What this task involves
Set down again exactly the lines of the listing below that fall between the line holding "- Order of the" and the line holding "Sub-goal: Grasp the", inclusive.
Recorded information Block Start
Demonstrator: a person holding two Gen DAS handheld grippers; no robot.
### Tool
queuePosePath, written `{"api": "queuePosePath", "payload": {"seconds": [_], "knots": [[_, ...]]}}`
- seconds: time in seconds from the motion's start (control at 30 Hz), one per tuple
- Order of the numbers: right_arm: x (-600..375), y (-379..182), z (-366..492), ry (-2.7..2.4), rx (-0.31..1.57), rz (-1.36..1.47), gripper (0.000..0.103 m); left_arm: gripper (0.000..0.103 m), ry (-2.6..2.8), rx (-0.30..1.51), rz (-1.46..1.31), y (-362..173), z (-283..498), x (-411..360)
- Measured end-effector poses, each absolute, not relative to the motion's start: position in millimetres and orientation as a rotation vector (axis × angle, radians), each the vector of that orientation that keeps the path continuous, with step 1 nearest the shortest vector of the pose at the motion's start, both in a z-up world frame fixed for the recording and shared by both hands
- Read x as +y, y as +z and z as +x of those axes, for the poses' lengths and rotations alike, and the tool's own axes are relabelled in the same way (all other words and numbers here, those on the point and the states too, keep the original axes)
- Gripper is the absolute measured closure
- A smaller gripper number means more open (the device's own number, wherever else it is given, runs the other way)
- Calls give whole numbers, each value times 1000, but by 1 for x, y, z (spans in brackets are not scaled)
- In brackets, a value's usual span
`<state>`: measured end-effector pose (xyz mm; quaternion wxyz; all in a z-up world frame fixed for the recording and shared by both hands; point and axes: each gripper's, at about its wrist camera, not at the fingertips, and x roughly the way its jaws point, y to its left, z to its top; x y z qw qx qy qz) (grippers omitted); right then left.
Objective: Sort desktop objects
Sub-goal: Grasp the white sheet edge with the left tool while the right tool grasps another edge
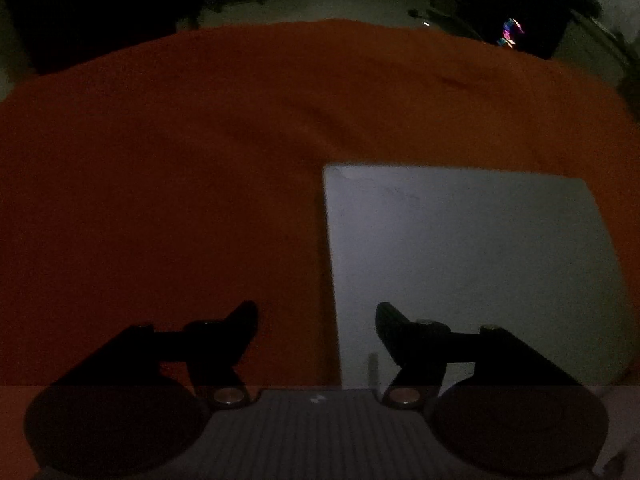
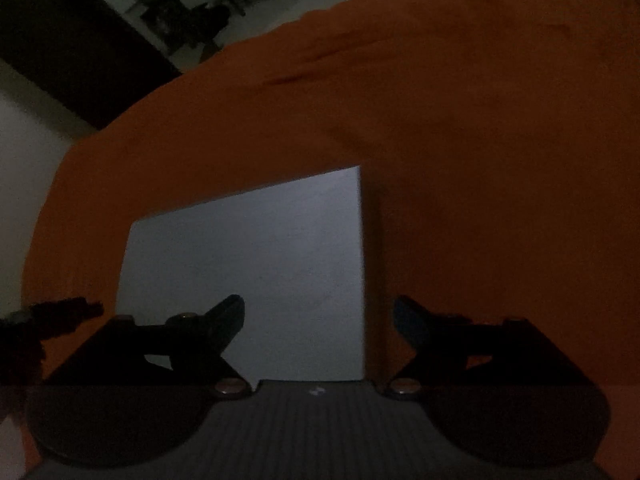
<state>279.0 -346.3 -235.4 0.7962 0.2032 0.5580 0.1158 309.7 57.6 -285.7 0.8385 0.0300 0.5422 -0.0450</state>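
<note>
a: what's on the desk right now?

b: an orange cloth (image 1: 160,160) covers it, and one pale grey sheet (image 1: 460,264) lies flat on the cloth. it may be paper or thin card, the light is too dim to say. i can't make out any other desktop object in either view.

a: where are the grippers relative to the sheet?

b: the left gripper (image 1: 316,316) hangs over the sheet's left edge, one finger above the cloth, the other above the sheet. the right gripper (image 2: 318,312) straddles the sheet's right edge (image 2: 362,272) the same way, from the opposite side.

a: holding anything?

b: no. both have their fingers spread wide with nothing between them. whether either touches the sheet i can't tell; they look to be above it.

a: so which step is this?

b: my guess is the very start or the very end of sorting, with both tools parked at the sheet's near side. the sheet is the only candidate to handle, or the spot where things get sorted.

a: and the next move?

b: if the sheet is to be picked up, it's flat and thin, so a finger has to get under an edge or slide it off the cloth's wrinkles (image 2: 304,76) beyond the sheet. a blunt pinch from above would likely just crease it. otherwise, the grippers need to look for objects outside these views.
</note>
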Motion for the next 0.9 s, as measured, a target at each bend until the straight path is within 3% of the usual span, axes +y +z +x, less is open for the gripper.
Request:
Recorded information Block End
Answer to the problem
- Order of the numbers: right_arm: x (-600..375), y (-379..182), z (-366..492), ry (-2.7..2.4), rx (-0.31..1.57), rz (-1.36..1.47), gripper (0.000..0.103 m); left_arm: gripper (0.000..0.103 m), ry (-2.6..2.8), rx (-0.30..1.51), rz (-1.46..1.31), y (-362..173), z (-283..498), x (-411..360)
- Measured end-effector poses, each absolute, not relative to the motion's start: position in millimetres and orientation as a rotation vector (axis × angle, radians), each the vector of that orientation that keeps the path continuous, with step 1 nearest the shortest vector of the pose at the motion's start, both in a z-up world frame fixed for the recording and shared by both hands
- Read x as +y, y as +z and z as +x of those axes, for the poses' lengths and rotations alike, and the tool's own axes are relabelled in the same way (all other words and numbers here, those on the point and the states too, keep the original axes)
- Gripper is the absolute measured closure
- A smaller gripper number means more open (the device's own number, wherever else it is given, runs the other way)
- Calls give whole numbers, each value times 1000, but by 1 for x, y, z (spans in brackets are not scaled)
- In brackets, a value's usual span
`<state>`: measured end-effector pose (xyz mm; quaternion wxyz; all in a z-up world frame fixed for the recording and shared by both hands; point and axes: each gripper's, at about its wrist camera, not at the fingertips, and x roughly the way its jaws point, y to its left, z to its top; x y z qw qx qy qz) (grippers omitted); right then left.
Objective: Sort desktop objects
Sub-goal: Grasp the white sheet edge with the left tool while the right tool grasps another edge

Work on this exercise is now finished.